Setelah kematian Cassius, tim peneliti juga mengambil salah satu tulang pahanya dengan harapan dapat memperkirakan usia secara lebih akurat melalui analisis cincin pertumbuhan tulang. Pada banyak hewan, termasuk reptil, tulang membentuk cincin pertumbuhan yang mirip dengan lingkaran tahun pada pohon, yang dapat memberikan petunjuk tentang usia. Namun, upaya tersebut tidak membuahkan hasil pasti.

Isberg menjelaskan bahwa suhu lingkungan yang sangat stabil di Taman Buaya Marineland, tempat Cassius tinggal selama sekitar 40 tahun, membuat cincin pertumbuhan tulang sulit terbentuk. Pada buaya, cincin pertumbuhan sangat dipengaruhi oleh fluktuasi metabolisme, yang erat kaitannya dengan perubahan suhu lingkungan dan ketersediaan makanan. Di lingkungan penangkaran yang terkontrol, dengan suhu dan pasokan makanan yang konsisten, fluktuasi metabolisme minimal, sehingga pertumbuhan tulang lebih seragam dan cincin pertumbuhan tidak terbentuk dengan jelas. Pihak taman sebelumnya merayakan ulang tahun ke-120 Cassius pada tahun 2023. Namun, angka tersebut merupakan estimasi maksimal, mengingat Cassius diperkirakan berusia antara 30 hingga 80 tahun saat pertama kali ditangkap dari alam liar pada tahun 1984.

Warisan Cassius: Dari Alam Liar Hingga Pameran Abadi

Meskipun telah tiada, warisan Cassius akan terus hidup. Jasadnya telah diawetkan melalui proses taksidermi yang rumit, memungkinkan sosok buaya legendaris ini untuk tetap “hadir” di Marineland Crocodile Park. Setelah diawetkan, Cassius telah dikembalikan ke rumahnya di taman tersebut dan akan dipamerkan kepada publik. Pameran ini tidak hanya berfungsi sebagai penghormatan terhadap salah satu buaya paling ikonik yang pernah hidup di Australia, tetapi juga sebagai alat edukasi yang berharga. Pengunjung dapat mempelajari lebih lanjut tentang biologi buaya air asin, tantangan konservasi, serta kisah hidup Cassius yang luar biasa, dari buaya perkasa di alam liar hingga penghuni penangkaran yang dicintai.
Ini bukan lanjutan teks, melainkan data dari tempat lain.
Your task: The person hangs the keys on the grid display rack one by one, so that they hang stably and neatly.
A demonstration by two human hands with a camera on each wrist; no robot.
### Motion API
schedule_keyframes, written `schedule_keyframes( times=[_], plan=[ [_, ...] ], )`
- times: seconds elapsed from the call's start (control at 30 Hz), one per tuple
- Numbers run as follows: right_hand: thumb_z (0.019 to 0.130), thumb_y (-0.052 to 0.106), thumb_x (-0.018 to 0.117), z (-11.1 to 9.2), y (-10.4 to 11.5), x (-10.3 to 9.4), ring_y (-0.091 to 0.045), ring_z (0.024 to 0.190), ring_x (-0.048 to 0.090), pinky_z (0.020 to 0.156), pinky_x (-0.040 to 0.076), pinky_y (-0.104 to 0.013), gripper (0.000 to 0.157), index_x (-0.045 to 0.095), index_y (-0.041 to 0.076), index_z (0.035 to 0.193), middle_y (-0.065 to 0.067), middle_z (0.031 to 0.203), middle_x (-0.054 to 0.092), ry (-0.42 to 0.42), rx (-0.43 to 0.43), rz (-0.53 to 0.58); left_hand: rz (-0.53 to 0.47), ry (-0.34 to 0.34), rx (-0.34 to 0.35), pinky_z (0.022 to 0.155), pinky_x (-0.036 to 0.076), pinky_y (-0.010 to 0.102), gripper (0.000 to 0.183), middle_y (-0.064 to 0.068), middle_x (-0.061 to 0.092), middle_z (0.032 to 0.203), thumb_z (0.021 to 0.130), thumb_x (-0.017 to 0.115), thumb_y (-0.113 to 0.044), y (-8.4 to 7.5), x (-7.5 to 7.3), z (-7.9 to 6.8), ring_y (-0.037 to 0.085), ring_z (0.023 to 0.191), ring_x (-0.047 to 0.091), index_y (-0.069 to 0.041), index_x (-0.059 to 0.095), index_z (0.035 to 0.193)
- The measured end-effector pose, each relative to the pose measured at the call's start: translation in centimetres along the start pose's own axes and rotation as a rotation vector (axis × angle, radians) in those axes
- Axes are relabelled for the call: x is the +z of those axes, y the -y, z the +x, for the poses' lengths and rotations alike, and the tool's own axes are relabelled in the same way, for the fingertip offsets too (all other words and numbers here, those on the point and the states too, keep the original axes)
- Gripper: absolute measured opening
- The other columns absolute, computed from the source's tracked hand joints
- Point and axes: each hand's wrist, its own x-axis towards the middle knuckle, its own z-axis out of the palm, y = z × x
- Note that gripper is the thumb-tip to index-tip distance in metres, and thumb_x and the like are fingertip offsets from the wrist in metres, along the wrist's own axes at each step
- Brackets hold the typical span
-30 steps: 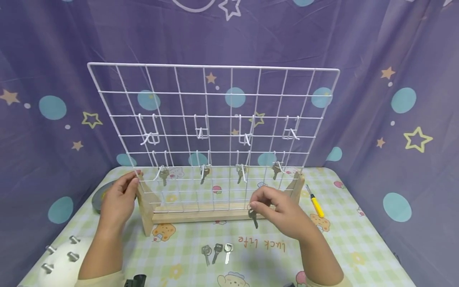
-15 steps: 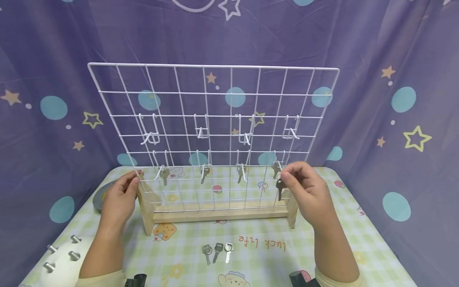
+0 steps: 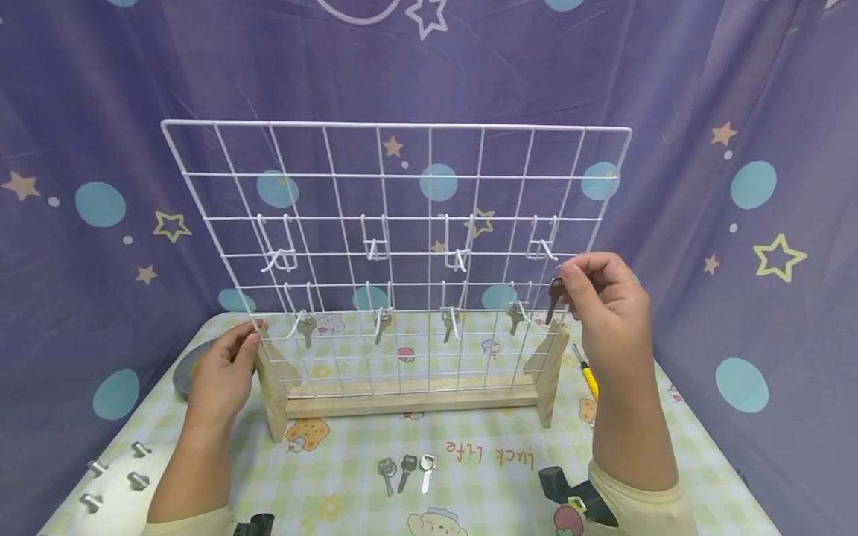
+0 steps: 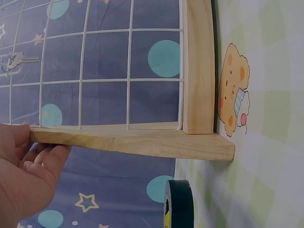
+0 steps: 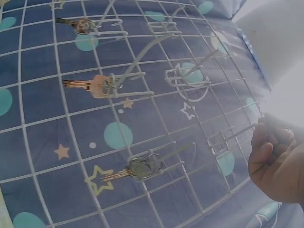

Pelajaran Berharga dari Sang Buaya Tua

Kasus Cassius menjadi contoh langka sekaligus ekstrem tentang bagaimana infeksi dorman pada reptil dapat bertahan puluhan tahun tanpa gejala, sebelum akhirnya berubah menjadi kondisi fatal di usia lanjut. Ini memberikan wawasan penting bagi ilmuwan tentang kekebalan tubuh reptil dan proses penuaan pada hewan berumur panjang. Penemuan ini juga menggarisbawahi kompleksitas diagnosis dan penanganan penyakit pada satwa liar, terutama yang memiliki kemampuan luar biasa untuk menyembunyikan kondisi kesehatan mereka. Dari alam liar yang brutal hingga kehidupan di penangkaran yang aman, Cassius telah memberikan pelajaran berharga tentang ketahanan, adaptasi, dan misteri kehidupan di antara makhluk purba ini. Kisahnya akan terus menginspirasi peneliti dan pecinta hewan untuk lebih memahami dan melindungi buaya, salah satu predator puncak yang paling menakjubkan di planet ini, demikian dilansir dari Live Science.